Entediados com a demorada retenção na Costa Rica, René Martínez e seus amigos procuraram um novo coiote e decidiram fugir a pé. Um deles, Guillermo, de 28 anos, preferiu não se arriscar e ficou. Por 40 dólares per capita o quarteto foi guiado pela selva até o litoral pacífico da Costa Rica – lá passaram uma noite num descampado (morrendo de medo de cobra), à espera da lancha. “Eu estava preocupado, mas o cansaço era tanto que caí no sono”, contou Martínez. “Pelo menos foi só um dia. Teve gente que passou cinco.”
A partir daí, o imigrante conta ter perdido a noção de tempo. Ele se lembra de, já em solo nicaraguense, seguir numa caminhonete até as imediações de um posto de controle militar. Atravessaram um rio a nado de madrugada, e chegaram a Manágua de táxi num final de tarde. Entre suborno a policiais e pagamento aos coiotes, gastaram outros 650 dólares para atravessar a Nicarágua.
Uma vez em Honduras, negaram-se a entregar mais dinheiro à polícia. Foram autorizados a prosseguir em troca de seus casacos e bonés. Na Guatemala, pagaram 100 dólares por um bilhete de ônibus e atravessaram o país em dez horas. Desembarcaram às dez da noite em Tecún Umán, onde o rio Suchiate é a última fronteira. “A gente já podia avistar as luzes do México.” Agora sabiam que daria certo.
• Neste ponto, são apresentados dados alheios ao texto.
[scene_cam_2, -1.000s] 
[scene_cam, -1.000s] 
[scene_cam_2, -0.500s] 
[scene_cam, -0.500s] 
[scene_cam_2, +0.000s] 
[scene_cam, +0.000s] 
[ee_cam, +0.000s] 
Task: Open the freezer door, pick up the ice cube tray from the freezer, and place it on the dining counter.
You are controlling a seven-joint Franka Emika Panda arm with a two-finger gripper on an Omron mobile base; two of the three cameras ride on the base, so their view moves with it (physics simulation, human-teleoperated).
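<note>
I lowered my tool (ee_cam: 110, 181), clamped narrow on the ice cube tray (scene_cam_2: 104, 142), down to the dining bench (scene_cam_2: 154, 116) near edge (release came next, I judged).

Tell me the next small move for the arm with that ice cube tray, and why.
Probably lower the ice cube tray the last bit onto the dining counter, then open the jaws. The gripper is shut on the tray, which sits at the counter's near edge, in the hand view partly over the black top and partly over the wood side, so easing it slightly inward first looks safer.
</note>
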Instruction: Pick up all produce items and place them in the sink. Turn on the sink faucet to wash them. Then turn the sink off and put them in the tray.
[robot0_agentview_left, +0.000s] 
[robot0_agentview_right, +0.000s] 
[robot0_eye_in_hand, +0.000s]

Em 4 de janeiro, Martínez me mandou pelo Facebook uma foto do visto transitório concedido pelo governo mexicano, válido por vinte dias. Mas nem precisaria de tanto tempo assim. De Tapachula a Matamoros, foram 35 horas de ônibus. Estava tão cansado quanto feliz – e mais pobre, tendo desembolsado quase mil dólares além do combinado inicialmente. Ainda gastaria mais 6 dólares para cruzar o rio Grande com um motorista de ônibus até Brownsville, no Texas (a viagem durou cinco minutos). No dia 7, nova foto: de mochila nas costas, Martínez e um dos amigos olham satisfeitos para a câmera ao lado de uma placa: Welcome to the United States of America.
O primeiro avião com os imigrantes cubanos que haviam ficado para trás decolou da Costa Rica em 12 de janeiro. O segundo sai em fevereiro, e a partir de então serão pelo menos dois voos semanais, até que os quase 8 mil refugiados deixem o país.
Na última vez que falei por telefone com Guillermo – o amigo de Martínez que ficara na Costa Rica –, ele seguia em Upala, ao norte do país. Dali a dois dias, completaria dois meses dormindo numa quadra poliesportiva com outras 260 pessoas. Parecia não se abalar, a julgar pelo clichê de que lançou mão para mostrar confiança de que sua hora chegaria: “Grandes riscos, grandes recompensas.”